→ WHAT THE TASK ASKS
Go through the material and copy every line in which "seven" appears.
■ ■ ■ ■
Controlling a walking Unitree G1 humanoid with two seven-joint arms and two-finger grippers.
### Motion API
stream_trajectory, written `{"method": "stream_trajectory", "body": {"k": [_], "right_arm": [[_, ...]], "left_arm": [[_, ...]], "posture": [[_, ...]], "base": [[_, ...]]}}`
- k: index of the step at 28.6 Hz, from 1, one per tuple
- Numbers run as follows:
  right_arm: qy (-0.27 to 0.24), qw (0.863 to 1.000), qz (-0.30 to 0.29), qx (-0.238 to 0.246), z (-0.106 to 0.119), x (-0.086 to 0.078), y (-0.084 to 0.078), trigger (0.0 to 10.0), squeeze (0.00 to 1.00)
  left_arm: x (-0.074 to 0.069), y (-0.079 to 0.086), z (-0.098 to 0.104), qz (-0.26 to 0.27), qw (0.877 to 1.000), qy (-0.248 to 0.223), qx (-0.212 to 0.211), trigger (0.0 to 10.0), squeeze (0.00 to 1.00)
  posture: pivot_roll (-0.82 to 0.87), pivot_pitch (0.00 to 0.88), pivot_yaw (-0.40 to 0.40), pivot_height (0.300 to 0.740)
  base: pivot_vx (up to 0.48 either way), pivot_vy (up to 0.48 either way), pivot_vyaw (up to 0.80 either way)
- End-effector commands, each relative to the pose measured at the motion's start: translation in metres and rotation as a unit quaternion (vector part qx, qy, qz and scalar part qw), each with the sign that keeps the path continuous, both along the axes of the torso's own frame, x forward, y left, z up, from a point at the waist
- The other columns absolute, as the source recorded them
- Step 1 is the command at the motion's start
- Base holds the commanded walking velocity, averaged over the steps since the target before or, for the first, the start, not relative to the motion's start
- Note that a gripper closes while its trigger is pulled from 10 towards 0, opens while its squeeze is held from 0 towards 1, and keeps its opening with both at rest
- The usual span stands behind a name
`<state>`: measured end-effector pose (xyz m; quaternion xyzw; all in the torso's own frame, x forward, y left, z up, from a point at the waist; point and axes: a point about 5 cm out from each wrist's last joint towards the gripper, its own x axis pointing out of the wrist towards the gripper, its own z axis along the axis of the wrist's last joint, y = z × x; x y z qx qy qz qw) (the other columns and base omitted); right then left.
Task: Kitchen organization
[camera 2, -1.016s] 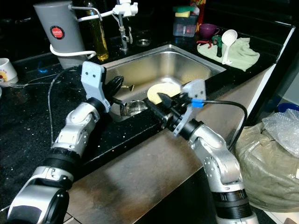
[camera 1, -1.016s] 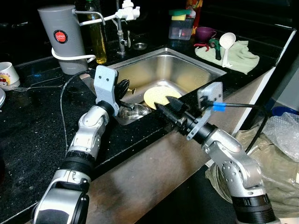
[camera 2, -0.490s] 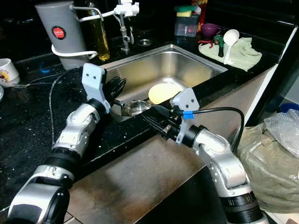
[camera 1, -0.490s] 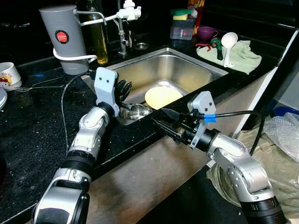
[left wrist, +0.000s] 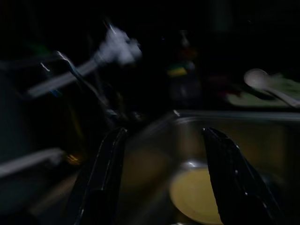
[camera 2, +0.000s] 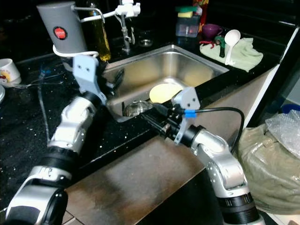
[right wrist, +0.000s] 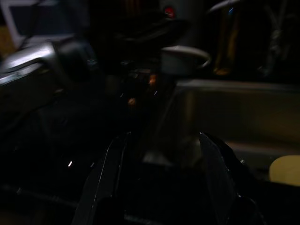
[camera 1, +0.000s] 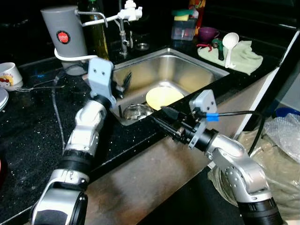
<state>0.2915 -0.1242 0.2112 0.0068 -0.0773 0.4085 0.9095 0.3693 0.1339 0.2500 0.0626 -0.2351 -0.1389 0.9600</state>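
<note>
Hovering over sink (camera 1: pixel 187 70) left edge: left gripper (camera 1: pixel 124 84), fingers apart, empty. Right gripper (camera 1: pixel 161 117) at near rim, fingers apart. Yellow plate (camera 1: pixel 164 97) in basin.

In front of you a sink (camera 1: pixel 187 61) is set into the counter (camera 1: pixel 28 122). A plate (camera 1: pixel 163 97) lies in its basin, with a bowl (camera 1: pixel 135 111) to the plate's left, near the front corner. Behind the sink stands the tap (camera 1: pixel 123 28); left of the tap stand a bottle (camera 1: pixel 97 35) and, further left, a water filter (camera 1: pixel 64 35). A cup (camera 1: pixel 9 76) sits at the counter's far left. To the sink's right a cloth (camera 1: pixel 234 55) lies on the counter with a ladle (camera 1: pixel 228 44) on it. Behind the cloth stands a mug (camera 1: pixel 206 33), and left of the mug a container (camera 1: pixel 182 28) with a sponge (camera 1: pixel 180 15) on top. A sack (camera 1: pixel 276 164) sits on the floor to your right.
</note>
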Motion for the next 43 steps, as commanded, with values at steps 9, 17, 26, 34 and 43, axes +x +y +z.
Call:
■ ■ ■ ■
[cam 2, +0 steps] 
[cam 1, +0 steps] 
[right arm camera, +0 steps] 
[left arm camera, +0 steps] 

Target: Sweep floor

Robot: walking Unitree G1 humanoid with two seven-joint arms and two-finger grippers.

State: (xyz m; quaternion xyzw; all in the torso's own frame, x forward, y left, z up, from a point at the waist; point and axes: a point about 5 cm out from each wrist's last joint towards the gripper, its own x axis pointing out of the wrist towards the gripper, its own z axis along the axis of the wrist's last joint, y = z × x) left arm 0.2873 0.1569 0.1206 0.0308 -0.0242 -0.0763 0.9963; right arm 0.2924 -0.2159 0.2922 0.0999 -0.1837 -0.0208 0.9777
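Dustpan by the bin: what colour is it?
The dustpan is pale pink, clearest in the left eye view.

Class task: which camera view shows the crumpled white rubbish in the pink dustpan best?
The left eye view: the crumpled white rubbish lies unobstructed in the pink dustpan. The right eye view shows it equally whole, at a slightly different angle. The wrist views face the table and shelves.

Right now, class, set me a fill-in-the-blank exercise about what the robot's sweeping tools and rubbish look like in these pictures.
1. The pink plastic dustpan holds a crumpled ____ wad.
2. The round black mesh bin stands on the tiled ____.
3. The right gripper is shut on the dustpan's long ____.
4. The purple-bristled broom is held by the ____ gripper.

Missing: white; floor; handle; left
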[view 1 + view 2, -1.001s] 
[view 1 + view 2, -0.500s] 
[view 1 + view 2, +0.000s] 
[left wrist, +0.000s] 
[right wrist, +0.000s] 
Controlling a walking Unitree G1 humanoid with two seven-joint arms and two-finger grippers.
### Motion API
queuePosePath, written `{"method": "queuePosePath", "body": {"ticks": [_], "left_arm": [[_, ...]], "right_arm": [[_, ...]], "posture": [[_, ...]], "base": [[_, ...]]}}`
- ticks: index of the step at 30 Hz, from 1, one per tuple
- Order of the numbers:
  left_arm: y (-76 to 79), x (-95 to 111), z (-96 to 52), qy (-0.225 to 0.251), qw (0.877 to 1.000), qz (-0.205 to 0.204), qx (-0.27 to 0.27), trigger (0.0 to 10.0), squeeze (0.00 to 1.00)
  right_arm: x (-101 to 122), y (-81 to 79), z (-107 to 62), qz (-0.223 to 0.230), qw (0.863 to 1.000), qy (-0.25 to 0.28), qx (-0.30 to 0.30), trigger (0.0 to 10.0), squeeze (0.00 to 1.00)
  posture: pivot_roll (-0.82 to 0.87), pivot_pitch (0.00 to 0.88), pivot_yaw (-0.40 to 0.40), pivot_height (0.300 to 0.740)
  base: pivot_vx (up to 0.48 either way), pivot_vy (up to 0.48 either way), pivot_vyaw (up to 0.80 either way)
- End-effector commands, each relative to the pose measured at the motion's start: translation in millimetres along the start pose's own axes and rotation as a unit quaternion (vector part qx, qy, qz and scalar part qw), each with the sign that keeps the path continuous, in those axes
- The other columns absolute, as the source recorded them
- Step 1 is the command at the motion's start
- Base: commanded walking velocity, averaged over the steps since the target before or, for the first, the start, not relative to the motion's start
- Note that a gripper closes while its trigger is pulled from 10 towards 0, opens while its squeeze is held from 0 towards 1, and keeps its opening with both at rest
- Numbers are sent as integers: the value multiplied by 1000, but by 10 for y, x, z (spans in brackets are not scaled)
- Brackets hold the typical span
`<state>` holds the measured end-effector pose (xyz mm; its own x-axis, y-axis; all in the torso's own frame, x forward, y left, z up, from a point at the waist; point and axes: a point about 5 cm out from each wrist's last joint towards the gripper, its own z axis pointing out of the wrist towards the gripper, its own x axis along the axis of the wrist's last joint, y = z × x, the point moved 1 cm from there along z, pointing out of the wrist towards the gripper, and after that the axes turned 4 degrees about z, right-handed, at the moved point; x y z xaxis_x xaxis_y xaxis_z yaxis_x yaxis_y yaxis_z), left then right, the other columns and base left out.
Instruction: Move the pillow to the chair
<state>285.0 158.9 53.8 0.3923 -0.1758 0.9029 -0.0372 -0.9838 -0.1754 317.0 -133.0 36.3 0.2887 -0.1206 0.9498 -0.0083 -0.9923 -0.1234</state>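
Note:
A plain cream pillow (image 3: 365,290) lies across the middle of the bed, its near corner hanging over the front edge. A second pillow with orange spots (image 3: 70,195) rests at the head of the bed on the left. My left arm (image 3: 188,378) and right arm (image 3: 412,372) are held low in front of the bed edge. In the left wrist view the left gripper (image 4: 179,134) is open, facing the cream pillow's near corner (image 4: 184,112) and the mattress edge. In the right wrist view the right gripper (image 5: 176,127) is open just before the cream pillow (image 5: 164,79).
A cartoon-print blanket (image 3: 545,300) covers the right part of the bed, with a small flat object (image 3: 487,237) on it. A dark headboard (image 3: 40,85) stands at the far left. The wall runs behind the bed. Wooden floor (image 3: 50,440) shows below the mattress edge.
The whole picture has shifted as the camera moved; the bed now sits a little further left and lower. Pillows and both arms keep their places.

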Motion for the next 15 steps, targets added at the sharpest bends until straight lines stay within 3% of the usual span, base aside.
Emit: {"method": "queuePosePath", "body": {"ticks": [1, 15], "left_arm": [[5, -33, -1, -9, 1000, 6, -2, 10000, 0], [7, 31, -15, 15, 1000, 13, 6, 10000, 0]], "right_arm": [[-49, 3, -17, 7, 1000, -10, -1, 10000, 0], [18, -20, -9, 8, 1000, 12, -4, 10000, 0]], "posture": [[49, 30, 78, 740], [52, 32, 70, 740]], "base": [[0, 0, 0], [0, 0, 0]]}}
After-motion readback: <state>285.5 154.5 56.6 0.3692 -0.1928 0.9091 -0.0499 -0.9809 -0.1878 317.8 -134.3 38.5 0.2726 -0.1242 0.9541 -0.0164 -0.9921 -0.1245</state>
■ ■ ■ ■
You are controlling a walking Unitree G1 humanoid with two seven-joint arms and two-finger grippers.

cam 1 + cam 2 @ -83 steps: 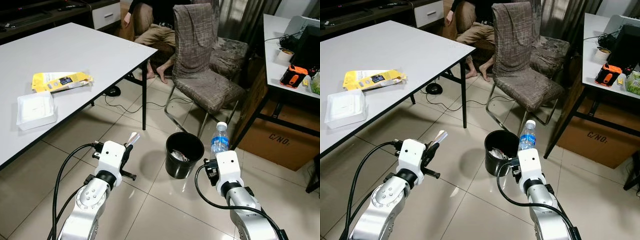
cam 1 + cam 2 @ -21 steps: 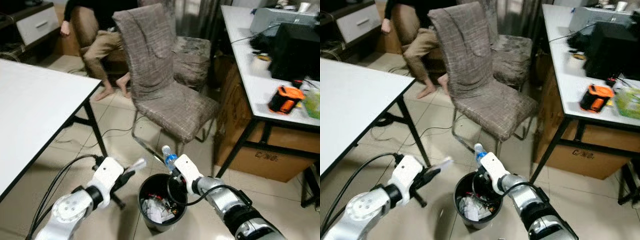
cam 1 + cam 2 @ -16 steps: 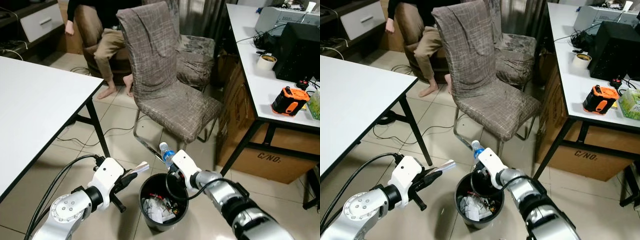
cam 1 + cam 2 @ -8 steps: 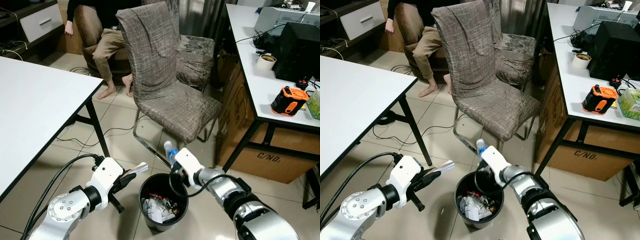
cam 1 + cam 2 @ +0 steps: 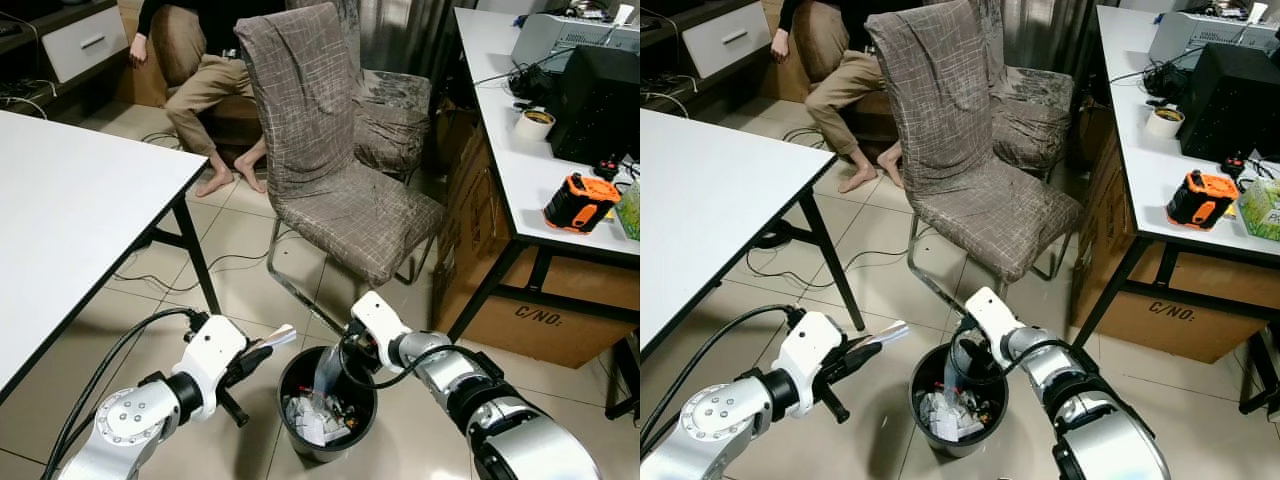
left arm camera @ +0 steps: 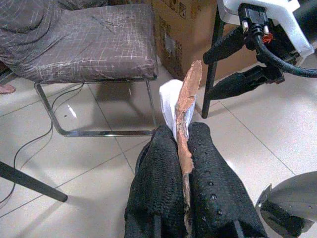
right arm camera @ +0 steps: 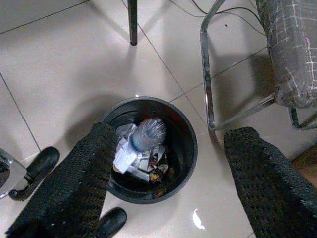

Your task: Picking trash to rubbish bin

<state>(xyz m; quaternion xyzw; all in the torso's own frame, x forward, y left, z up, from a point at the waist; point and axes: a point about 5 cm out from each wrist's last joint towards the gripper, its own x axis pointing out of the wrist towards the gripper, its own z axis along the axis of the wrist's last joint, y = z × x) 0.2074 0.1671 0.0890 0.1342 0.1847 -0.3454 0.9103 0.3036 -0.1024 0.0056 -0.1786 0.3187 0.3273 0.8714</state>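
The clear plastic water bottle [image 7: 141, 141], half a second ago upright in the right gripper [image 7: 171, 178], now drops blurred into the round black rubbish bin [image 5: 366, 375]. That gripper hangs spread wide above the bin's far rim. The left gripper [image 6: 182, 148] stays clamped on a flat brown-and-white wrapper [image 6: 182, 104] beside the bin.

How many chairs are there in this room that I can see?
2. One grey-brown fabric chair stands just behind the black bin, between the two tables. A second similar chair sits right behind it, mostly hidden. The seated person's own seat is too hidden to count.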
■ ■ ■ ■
→ THE COMPLETED TASK
Controlling a walking Unitree G1 humanoid with two seven-joint arms and two-finger grippers.
Robot: walking Unitree G1 humanoid with two seven-joint arms and two-finger grippers.
Controlling a walking Unitree G1 humanoid with two seven-joint arms and two-finger grippers.
You are controlling a walking Unitree G1 humanoid with two seven-joint arms and two-finger grippers.

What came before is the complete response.